Would you print the lines below exactly, beginning at the line that has "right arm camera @" and stopping after the line that has "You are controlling"? Only those lines, and no pictures.

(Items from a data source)
=-=-=

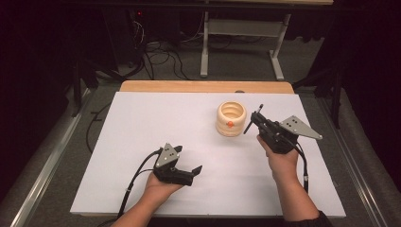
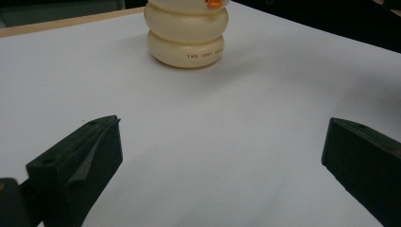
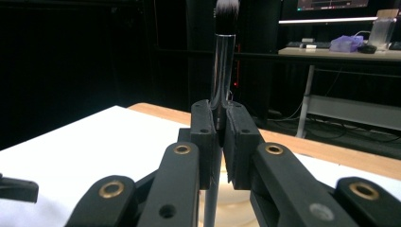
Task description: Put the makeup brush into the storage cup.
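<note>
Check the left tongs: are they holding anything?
No, the left tongs stand wide open over bare table, with the cream holder well beyond them.

The left tool [image 1: 189, 171] is black, with a grey three-cornered plate on top that carries small dark screws, and a black cable trails from its rear. Its two jaws are thick black blocks with slanted faces. The right tool [image 1: 253, 120] is also black and has the same grey plate with dark holes, and a black cable behind it. Its linkage arms are black with round brass-coloured pins. A dark sleeve edge is behind the right tool.
</note>
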Available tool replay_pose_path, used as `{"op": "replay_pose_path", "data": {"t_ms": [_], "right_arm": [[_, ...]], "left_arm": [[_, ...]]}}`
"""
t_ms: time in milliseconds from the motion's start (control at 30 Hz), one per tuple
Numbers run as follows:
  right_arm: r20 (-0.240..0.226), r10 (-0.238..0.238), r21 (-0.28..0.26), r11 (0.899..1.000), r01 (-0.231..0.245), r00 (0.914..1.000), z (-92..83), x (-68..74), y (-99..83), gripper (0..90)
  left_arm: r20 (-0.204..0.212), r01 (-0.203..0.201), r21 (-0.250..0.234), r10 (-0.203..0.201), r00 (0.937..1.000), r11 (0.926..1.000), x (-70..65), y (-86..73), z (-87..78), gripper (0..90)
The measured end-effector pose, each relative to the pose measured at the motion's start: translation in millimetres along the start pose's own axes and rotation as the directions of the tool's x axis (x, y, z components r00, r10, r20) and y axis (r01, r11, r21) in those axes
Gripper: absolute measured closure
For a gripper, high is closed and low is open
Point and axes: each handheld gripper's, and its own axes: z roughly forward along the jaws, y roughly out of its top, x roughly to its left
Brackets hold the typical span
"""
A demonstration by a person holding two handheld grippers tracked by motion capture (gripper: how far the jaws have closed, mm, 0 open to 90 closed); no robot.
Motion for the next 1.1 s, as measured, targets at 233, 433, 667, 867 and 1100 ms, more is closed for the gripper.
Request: {"op": "replay_pose_path", "data": {"t_ms": [233, 433, 667, 867, 1100], "right_arm": [[0.012, -0.024, 0.004, 1.0, 0.024, 0.9996, 6.1, -1.8, 11.5, 85.7], [0.024, -0.022, 0.0, 1.0, 0.022, 0.9995, 13.2, -1.9, 20.8, 85.7], [0.036, -0.039, -0.005, 0.999, 0.039, 0.9986, 22.7, -2.9, 29.3, 85.7], [0.041, -0.04, -0.003, 0.999, 0.04, 0.9984, 30.1, -2.8, 33.1, 85.7], [0.044, -0.045, 0.0, 0.999, 0.045, 0.998, 39.7, -2.2, 35.2, 85.7]], "left_arm": [[-0.002, -0.002, 0.0, 0.002, 1.0, 1.0, 0.0, 0.4, -1.2, 0.8], [-0.002, -0.001, -0.003, 0.001, 1.0, 1.0, 0.5, 0.8, -1.9, 0.8], [-0.003, 0.001, -0.008, -0.001, 1.0, 1.0, 1.2, 1.7, -3.6, 0.9], [-0.002, 0.001, -0.012, -0.001, 1.0, 0.9999, 1.8, 2.5, -5.5, 0.9], [-0.002, 0.004, -0.017, -0.004, 1.0, 0.9999, 2.5, 3.0, -6.7, 0.9]]}}
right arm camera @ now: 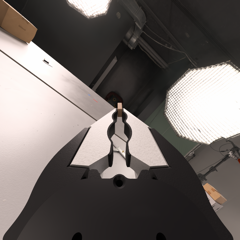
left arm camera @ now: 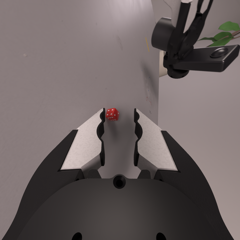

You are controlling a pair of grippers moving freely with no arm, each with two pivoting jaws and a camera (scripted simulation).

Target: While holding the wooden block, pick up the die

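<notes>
My left tool (left arm camera: 119, 111) points down at the grey surface (left arm camera: 65, 65) with its fingers spread apart, and the red die (left arm camera: 112, 114) sits between the tips, just beside the left finger and clear of the right one. My right tool (right arm camera: 119, 110) is clamped on the wooden block (right arm camera: 119, 109), a thin piece pinched at the very tips and sticking out past them. It is tilted up toward the softbox lights (right arm camera: 202, 103), with a cardboard box (right arm camera: 15, 22) off to the upper left. From the left view, the right tool hangs up past the surface's edge, near green leaves (left arm camera: 226, 33).
</notes>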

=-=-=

## Task output
right arm camera @ now: 
left arm camera @ now: 

You are controlling a pair of grippers moving freely with no arm, each with two pivoting jaws and a camera (scripted simulation).

The answer given here is complete.